10 Dec In, Out or Negotiable?
A series of views from John Swain, Chairman of the Anopol Group
With the election of MEPs to the European Government just around the corner and EU dissidents and others pressing for a referendum on Europe before the General Election in 2015, we should prepare ourselves for a couple of interesting and important years.
I remember back in 1968, the big discussion of the day was ‘should we join the Common Market’? Having just lived and worked in Germany for over five years I was very pro Common Market and wrote letters to that effect to newspapers. I still think the conception of a European Common Market was a good thing, but how did this evolve into a European Union, with its power base in Brussels? I have long been an outspoken critic of red tape that has been imposed upon us as a result of our membership of the EU.
The “Business for Britain” campaign was launched last April with a declaration signed by 500 figures, ranging from FTSE 100 chief executives to small business owners, who argue that the UK’s economy would be stronger if the country renegotiates its membership with the EU. Around the same time as the launch, 4400 businesses across the UK were surveyed, with 64% of businesses saying they believed that remaining in the EU, with powers brought back from Brussels, would have a positive rating. At the same time, 11% were saying that it would have a negative rating.
By contrast, 60% of firms said leaving the EU outright would have a negative impact on Britain. The status quo, remaining in the EU with no change to the UK’s relationship, had just 15% of business support.
Employment and health and safety regulations are just two of the areas where companies would like to see legislative competence return to Westminster from Brussels. However, on a more personal basis, I am confounded by legislation coming out of Brussels that has had a direct negative affect on my company’s expansion. I am referring to the legislation under Registration, Evaluation, Authorisation and restriction of Chemicals, better known as REACH. The legislators are compiling a list of chemical substances, which will be phased out over a period of time. Already on this list is Chromic Trioxide, which will exclude the use of chromic acid for metal finishing processes, such as conventional chrome plating. Chromic acid is a carcinogenic and its use in chrome plating has been strictly controlled and monitored over several years. The atmosphere local to the process operation is measured regularly and the operatives are subject to stringent health checks. In other words, the process is under tight control and complies with health and safety regulations.

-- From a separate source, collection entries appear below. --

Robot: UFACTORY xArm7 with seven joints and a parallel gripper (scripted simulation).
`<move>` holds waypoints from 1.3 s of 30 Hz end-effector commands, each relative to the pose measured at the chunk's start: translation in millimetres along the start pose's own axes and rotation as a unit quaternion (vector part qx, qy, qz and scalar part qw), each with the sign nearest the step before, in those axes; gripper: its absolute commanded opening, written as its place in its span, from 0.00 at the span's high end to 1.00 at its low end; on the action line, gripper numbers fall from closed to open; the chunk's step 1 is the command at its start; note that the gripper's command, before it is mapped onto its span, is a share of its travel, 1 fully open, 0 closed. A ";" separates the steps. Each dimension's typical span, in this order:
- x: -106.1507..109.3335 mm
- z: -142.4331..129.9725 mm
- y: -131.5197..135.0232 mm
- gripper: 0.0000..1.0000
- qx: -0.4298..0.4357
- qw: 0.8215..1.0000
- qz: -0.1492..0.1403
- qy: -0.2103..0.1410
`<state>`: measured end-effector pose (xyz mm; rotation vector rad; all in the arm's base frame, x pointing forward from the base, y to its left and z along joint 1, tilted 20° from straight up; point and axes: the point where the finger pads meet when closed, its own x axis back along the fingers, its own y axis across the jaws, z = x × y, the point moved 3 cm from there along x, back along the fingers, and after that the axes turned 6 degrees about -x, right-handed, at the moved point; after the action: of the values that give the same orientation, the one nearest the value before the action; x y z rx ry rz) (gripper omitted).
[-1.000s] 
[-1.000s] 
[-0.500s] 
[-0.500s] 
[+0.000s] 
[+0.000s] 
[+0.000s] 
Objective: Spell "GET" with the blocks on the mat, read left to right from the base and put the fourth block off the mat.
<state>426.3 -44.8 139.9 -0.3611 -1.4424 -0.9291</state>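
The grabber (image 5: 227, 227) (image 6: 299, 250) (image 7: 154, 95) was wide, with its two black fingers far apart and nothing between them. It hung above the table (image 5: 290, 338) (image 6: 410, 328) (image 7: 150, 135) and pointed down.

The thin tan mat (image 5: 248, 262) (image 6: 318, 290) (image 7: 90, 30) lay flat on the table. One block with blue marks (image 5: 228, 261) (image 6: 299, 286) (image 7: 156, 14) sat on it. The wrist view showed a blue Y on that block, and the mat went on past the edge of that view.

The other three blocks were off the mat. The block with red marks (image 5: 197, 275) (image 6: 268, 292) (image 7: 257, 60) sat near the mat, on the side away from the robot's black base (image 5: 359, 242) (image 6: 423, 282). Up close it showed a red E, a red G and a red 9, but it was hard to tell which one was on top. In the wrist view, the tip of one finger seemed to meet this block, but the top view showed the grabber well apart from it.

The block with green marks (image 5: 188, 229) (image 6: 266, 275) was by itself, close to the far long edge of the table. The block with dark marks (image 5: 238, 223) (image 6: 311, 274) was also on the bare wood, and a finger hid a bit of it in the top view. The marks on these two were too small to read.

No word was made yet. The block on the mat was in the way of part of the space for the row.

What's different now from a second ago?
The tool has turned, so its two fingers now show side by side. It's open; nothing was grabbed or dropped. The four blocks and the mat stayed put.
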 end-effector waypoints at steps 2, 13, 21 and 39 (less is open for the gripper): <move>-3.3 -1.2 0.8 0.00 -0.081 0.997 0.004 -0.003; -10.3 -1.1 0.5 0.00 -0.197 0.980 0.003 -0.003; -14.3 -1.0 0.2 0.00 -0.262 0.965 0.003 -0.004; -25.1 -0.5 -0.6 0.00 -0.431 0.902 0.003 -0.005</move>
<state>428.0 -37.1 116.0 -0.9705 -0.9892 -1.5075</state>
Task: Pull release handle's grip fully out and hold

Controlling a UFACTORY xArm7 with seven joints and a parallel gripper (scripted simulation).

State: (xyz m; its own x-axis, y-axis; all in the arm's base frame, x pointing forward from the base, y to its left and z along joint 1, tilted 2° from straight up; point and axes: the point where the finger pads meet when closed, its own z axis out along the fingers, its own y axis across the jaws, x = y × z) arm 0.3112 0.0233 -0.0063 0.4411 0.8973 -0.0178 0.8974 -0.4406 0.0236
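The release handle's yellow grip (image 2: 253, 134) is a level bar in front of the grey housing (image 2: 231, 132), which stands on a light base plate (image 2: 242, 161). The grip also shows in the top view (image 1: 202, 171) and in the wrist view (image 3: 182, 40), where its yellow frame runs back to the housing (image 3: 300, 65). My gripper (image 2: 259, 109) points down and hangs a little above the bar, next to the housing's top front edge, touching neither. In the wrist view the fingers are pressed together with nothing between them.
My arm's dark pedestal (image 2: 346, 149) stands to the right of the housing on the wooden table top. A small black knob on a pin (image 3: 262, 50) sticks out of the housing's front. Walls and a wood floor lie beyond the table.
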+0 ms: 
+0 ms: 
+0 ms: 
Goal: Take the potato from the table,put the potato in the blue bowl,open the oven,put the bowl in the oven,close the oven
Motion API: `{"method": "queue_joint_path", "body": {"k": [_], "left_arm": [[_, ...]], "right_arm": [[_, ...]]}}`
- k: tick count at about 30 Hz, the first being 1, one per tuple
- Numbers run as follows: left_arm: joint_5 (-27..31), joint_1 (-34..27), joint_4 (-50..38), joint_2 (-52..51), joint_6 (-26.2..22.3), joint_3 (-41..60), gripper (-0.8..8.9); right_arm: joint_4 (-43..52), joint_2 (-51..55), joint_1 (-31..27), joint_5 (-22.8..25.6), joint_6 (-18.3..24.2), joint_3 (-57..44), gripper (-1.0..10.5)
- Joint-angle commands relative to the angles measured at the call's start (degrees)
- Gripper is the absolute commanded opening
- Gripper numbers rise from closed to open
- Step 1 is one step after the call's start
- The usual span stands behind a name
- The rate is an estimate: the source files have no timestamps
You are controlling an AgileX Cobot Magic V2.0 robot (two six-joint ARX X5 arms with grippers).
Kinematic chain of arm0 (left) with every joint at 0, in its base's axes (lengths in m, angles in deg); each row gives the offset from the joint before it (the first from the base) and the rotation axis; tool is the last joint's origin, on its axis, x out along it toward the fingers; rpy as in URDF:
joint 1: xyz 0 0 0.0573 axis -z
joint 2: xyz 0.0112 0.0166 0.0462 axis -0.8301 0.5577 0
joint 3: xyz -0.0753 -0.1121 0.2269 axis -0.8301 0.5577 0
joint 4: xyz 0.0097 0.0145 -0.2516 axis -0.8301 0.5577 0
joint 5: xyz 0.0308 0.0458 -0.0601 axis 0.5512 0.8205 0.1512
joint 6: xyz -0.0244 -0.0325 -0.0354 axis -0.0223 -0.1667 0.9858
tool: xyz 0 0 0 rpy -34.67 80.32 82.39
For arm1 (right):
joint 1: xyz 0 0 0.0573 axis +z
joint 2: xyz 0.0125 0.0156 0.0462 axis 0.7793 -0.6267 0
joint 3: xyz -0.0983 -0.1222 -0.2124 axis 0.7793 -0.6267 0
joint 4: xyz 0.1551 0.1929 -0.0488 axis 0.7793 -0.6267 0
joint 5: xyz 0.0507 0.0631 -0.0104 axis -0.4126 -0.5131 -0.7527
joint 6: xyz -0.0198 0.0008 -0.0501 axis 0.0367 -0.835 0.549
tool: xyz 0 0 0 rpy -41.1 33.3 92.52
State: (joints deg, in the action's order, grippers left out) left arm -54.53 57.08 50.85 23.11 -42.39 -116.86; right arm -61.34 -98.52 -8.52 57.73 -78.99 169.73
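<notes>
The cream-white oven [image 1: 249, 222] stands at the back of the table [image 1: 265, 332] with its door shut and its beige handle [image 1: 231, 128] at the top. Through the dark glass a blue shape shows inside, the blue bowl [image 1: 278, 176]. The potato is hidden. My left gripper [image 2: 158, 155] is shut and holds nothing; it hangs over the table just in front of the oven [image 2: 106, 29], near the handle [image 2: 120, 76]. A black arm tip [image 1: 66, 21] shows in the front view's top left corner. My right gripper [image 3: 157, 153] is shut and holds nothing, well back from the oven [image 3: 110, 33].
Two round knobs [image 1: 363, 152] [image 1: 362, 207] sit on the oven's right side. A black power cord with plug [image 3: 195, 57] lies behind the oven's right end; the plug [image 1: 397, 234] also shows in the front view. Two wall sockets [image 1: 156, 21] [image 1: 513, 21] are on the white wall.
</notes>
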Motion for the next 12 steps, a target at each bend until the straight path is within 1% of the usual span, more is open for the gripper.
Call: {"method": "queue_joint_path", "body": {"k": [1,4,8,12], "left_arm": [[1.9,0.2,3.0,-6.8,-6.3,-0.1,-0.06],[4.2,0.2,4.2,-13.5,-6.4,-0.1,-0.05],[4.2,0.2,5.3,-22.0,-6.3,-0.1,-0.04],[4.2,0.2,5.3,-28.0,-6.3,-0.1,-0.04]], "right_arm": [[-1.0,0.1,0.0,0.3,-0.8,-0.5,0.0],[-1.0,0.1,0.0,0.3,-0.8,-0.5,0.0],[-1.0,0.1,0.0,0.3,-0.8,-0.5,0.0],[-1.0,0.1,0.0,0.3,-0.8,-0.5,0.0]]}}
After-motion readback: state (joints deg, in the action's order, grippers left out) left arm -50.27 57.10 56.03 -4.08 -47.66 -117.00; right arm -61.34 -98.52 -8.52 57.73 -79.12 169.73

My company was not contemplating carrying out chrome plating, but we were very interested in introducing a process for finishing stainless steel, which involved using chromic acid. Plant and equipment worth several thousand pounds was manufactures and then came REACH and with it uncertainty as to whether to proceed. The plant is lying idle.
So how do I feel about our membership of the European Union? I agree with the majority of British firms that leaving the EU would have a negative impact, but that the price for remaining in the Union is the return of certain powers to the politicians we voted for. Viewing it from my company’s position, let’s start with REACH.